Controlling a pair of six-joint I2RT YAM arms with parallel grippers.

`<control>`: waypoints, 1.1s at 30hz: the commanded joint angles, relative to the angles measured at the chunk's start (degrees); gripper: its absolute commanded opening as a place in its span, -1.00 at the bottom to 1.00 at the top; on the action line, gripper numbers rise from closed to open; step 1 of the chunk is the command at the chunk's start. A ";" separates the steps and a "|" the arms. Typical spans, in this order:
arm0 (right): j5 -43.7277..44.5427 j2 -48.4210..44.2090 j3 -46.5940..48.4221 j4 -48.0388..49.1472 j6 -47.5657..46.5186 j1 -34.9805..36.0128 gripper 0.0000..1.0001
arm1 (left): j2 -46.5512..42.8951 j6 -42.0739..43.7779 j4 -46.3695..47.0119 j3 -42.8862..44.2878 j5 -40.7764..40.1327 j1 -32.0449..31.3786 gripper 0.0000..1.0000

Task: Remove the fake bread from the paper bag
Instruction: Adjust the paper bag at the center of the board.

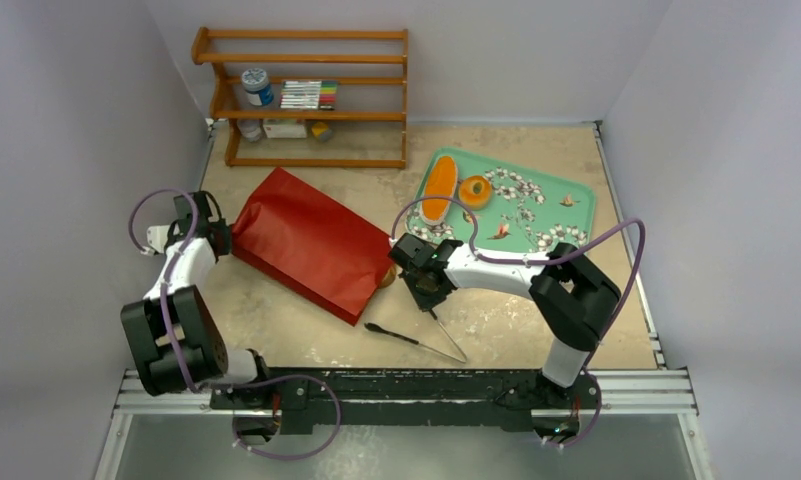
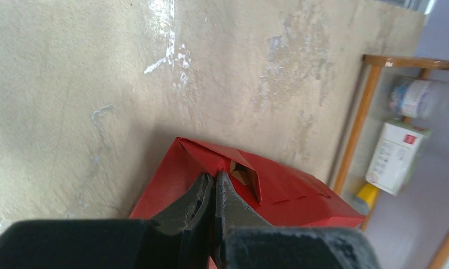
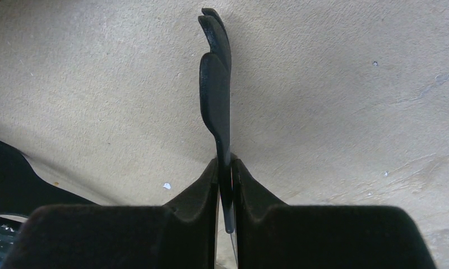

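The red paper bag [image 1: 311, 245] lies flat on the table, its mouth towards the right. A brown bread piece [image 1: 387, 277] peeks out at the mouth. A long oval loaf [image 1: 438, 188] and a round bun [image 1: 475, 190] lie on the green tray [image 1: 556, 190]. My left gripper [image 1: 214, 228] is shut on a fold at the bag's closed left end [image 2: 278, 185], fingertips together [image 2: 215, 176]. My right gripper [image 1: 426, 278] sits just right of the bag's mouth, shut [image 3: 226, 162] on one arm of black-tipped tongs [image 3: 216, 84].
The tongs' other arm [image 1: 406, 338] lies on the table in front of the bag. A wooden shelf [image 1: 306, 95] with a jar, markers and a box stands at the back left. Walls close in on three sides.
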 commanded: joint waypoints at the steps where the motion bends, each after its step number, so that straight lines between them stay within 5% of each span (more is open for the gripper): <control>1: 0.37 -0.99 0.52 -0.68 0.69 0.23 -0.69 | 5.30 7.33 3.13 6.18 0.99 0.88 -1.00; 8: 1.62 1.52 2.96 -1.64 0.12 0.25 -0.25 | 10.80 11.54 1.85 9.37 3.83 1.05 -0.51; 14: 4.44 -1.94 2.92 -1.19 0.17 0.25 -0.02 | 13.55 13.55 0.03 10.74 5.83 1.32 -0.30; 18: 5.63 -6.42 1.89 -0.95 0.71 0.23 0.39 | 14.22 14.18 -0.47 11.04 5.36 1.41 -0.18; 19: 5.85 -7.56 1.59 -0.98 0.75 0.17 0.83 | 14.43 14.20 -0.69 11.21 5.02 1.41 -0.16; 20: 6.21 -8.77 1.32 -1.09 0.86 0.31 0.97 | 14.55 14.37 -0.85 11.42 4.75 1.47 -0.14; 33: 4.53 -13.37 -4.07 -2.10 3.95 1.40 0.82 | 19.91 17.88 -1.68 18.43 2.72 2.45 -0.10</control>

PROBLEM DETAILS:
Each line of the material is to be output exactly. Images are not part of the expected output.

EXERCISE OUTPUT:
Controlling a pair of six-joint I2RT YAM arms with parallel grippers.

`<control>`: waypoints, 1.1s at 30hz: the commanded joint angles, relative to the angles measured at the chunk's start (degrees); gripper: its absolute commanded opening as a place in its span, -1.00 at the bottom to 1.00 at the top; on the action line, gripper numbers rise from closed to open; step 1 of the chunk is the command at the chunk's start. A ";" separates the steps and a "|" the arms. Typical spans, in this order:
arm0 (right): j5 -43.7277..44.5427 j2 -48.4210..44.2090 j3 -46.5940..48.4221 j4 -48.0388..49.1472 j6 -47.5657..46.5186 j1 -34.9805..36.0128 gripper 0.0000..1.0001
arm1 (left): j2 -46.5512..42.8951 j6 -42.0739..43.7779 j4 -46.3695..47.0119 j3 -42.8862..44.2878 j5 -40.7764..40.1327 j1 -32.0449..31.3786 gripper 0.0000..1.0000

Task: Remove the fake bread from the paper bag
Instruction: Adjust the paper bag at the center of the board.


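The red paper bag [image 1: 311, 245] lies flat on the table, its mouth towards the right. A brown bread piece [image 1: 387, 277] peeks out at the mouth. A long oval loaf [image 1: 438, 188] and a round bun [image 1: 475, 190] lie on the green tray [image 1: 556, 190]. My left gripper [image 1: 214, 228] is shut on a fold at the bag's closed left end [image 2: 278, 185], fingertips together [image 2: 215, 176]. My right gripper [image 1: 426, 278] sits just right of the bag's mouth, shut [image 3: 226, 162] on one arm of black-tipped tongs [image 3: 216, 84].
The tongs' other arm [image 1: 406, 338] lies on the table in front of the bag. A wooden shelf [image 1: 306, 95] with a jar, markers and a box stands at the back left. Walls close in on three sides.
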 commanded: joint waypoints at the steps where the motion bends, each after its step number, so that straight lines between them stay within 5% of each span (more is open for the gripper): <control>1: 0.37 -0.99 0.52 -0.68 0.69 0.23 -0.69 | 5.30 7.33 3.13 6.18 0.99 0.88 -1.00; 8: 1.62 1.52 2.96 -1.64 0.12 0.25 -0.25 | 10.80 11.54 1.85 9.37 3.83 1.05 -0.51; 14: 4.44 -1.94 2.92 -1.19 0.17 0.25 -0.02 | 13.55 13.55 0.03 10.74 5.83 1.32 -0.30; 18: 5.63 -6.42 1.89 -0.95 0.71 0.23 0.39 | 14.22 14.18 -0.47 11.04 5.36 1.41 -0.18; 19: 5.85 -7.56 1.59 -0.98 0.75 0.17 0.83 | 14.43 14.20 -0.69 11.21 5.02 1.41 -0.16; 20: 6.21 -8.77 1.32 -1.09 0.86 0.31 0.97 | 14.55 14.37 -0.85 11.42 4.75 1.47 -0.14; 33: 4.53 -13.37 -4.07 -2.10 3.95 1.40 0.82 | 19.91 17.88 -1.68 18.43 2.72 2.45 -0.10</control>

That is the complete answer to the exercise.